TASK PROMPT:
Please repeat the lines below exactly. Begin with the line containing "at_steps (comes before" and go on through the line containing "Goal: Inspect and".

DATA:
+ + +

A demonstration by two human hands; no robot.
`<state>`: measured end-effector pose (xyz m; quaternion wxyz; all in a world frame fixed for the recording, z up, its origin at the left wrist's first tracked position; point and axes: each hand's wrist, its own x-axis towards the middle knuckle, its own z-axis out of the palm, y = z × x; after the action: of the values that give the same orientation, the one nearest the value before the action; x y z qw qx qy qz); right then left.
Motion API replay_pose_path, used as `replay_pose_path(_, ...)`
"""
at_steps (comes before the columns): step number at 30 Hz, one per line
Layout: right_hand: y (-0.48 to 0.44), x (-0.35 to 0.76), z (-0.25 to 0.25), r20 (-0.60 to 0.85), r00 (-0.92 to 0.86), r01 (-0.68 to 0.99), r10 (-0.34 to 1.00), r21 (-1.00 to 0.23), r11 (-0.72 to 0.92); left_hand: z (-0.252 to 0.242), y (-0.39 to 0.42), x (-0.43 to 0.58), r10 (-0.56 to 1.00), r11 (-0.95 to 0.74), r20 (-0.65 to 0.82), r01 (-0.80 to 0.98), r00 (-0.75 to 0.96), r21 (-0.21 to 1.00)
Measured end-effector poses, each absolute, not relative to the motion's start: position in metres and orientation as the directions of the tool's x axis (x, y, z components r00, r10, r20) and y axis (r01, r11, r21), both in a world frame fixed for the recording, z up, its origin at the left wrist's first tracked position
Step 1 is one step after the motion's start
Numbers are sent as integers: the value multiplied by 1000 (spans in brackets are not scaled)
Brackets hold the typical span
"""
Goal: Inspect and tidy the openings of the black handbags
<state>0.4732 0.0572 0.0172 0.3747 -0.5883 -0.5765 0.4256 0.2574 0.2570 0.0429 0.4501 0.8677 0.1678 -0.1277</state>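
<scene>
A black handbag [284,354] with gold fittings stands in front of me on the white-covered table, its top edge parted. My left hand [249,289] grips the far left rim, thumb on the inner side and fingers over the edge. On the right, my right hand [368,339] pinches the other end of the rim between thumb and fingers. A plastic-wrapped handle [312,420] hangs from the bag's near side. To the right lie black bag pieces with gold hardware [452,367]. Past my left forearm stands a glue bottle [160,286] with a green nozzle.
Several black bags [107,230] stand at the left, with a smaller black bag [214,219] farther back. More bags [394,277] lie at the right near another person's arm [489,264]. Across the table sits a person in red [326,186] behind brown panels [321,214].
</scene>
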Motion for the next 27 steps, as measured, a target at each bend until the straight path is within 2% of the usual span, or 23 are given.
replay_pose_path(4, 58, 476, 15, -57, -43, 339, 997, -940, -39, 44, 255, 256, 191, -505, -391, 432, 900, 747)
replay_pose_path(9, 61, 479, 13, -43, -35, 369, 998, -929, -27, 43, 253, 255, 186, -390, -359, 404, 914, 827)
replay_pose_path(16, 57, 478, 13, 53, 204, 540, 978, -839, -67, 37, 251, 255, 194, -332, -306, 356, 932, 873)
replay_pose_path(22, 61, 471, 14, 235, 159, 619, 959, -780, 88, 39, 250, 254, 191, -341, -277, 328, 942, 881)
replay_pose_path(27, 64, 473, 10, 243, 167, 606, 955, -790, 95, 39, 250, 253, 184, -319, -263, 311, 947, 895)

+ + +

ANSWER AREA:
at_steps (comes before the columns): step number at 30 Hz, one per line
Layout: right_hand: y (-0.48 to 0.44), x (-0.35 to 0.76), z (-0.25 to 0.25), r20 (-0.60 to 0.85), r00 (-0.92 to 0.86), r01 (-0.68 to 0.99), r10 (-0.34 to 1.00), r21 (-1.00 to 0.23), r11 (-0.72 to 0.92); left_hand: z (-0.252 to 0.242), y (-0.39 to 0.42), x (-0.43 to 0.58), r10 (-0.56 to 1.00), r11 (-0.95 to 0.74), r20 (-0.65 to 0.82), r01 (-0.80 to 0.98), r00 (-0.75 to 0.96), r21 (-0.21 to 1.00)
Measured end-effector poses, each absolute, not relative to the motion's start: position in metres and orientation as the directions of the tool's x axis (x, y, z components r00, r10, r20) and y axis (r01, r11, r21), both in a world frame fixed for the recording, z up, its origin at the left wrist's first tracked position
Step 1 is one step after the motion's start
Numbers are sent as integers: the value multiplied by 1000 (spans in brackets are not scaled)
Brackets hold the typical span
"""
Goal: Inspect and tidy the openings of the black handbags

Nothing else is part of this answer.